Our last data preparation step is to transform our data to an array counts of alternate alleles—i.e., alleles that are different than the reference sequence reads were aligned to during sequence assembly:

In [12]:
gn = genotypes_pca.to_n_alt()
gn

NameError: name 'genotypes_pca' is not defined

Now it's time to run PCA itself. Note that we are saving information on the model used to run it in the second variable.

In [None]:
coords, model = allel.pca(gn) # run pca

In [None]:
plt.scatter(coords[:, 0], # position on the first principal component of the observations
            coords[:, 1], alpha=0.7);

**QUESTION 11**: Interpret this PCA. Do you see distinct clusters, suggesting groups of samples that are closely related to each other, or do you see largely continuous variation? What biological processes relevant to your study taxon might help explain these patterns? Do your results match conclusions in the paper?

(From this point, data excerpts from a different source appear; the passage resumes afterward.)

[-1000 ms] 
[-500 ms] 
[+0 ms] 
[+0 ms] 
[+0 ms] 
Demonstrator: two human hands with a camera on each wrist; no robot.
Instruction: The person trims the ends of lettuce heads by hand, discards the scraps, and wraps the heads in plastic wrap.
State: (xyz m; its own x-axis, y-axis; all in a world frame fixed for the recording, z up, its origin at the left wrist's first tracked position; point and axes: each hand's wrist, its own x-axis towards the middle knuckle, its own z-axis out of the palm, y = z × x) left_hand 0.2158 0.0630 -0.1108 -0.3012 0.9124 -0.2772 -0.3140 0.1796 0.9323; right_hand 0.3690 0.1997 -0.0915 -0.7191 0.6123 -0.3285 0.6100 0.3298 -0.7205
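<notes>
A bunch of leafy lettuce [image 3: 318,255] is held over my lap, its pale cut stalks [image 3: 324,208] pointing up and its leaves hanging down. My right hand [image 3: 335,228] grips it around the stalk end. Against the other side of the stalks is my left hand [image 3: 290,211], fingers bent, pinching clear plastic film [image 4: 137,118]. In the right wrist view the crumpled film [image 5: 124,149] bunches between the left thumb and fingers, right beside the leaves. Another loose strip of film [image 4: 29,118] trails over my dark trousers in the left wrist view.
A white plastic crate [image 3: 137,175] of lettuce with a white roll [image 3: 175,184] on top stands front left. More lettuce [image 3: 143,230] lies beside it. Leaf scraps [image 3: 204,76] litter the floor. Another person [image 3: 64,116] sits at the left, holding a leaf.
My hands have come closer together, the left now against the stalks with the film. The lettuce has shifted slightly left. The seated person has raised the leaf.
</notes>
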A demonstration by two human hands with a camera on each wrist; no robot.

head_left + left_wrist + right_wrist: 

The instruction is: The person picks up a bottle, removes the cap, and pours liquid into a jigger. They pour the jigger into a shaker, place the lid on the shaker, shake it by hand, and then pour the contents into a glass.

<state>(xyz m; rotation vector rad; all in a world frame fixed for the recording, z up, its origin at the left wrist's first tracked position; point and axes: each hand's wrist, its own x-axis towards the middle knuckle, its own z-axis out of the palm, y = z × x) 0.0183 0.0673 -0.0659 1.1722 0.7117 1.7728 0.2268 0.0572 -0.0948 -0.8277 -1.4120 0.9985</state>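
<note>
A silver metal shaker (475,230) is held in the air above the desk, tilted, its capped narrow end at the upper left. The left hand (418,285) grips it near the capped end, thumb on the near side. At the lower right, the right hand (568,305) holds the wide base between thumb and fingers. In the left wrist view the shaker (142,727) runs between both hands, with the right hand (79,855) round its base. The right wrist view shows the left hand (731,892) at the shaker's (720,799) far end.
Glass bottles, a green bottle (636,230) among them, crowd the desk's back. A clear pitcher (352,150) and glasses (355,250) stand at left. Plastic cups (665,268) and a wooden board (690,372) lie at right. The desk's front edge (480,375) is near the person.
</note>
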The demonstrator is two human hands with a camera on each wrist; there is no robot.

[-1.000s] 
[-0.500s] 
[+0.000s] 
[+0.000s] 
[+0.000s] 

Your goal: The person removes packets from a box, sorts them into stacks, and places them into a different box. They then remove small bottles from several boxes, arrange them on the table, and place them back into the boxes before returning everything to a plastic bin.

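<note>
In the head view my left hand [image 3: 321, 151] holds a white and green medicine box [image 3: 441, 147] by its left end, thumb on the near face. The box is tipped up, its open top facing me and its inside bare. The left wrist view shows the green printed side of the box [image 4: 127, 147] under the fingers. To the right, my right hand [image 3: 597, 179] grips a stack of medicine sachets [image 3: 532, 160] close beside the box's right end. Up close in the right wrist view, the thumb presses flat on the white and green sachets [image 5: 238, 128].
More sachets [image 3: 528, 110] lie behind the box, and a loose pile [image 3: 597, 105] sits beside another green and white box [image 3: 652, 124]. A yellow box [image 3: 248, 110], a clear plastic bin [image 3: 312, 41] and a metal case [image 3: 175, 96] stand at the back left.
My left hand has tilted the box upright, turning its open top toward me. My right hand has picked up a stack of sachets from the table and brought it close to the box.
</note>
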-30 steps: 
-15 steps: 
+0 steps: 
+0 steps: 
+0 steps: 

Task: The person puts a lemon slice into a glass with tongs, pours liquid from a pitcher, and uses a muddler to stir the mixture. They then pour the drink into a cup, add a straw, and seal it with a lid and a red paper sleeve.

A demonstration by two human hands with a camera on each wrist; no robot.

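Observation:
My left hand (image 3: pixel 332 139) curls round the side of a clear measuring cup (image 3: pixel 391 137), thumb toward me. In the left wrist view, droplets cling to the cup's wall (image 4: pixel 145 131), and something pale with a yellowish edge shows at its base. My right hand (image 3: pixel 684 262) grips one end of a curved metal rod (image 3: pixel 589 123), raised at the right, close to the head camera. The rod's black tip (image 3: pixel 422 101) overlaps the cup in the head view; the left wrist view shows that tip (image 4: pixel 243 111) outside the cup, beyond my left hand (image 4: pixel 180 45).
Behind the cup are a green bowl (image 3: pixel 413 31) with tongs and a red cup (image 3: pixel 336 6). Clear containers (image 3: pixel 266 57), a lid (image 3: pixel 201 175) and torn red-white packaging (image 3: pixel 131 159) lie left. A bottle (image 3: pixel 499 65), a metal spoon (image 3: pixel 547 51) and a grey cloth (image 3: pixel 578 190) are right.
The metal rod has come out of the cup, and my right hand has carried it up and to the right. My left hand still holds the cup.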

That's the end of your brief tour of `scikit-allel`! We have, of course, only scratched the surface of what you can do with sequence data in Python. If you are motivated, feel free to add new code chunks below and perform an addititional analysis or data visualization on your dataset using any resource you wish for help. If your work is successful and you document it, I'll give you extra credit (**QUESTION 12**)!

**QUESTION 13**: Please fill out an evaluation for this course using [this link (for undegraduates)](https://montana.campuslabs.com/eval-home/direct/8519695) or [this link (for graduate students)](https://montana.campuslabs.com/eval-home/direct/6550795). Confirm you have done so in a new `Markdown` chunk below.

 

**QUESTION 14**: Did you enjoy the programming activities in this class? What could be done to improve them for future semesters?

**QUESTION 15:** What was most surprising, exciting, or disappointing to you about this course?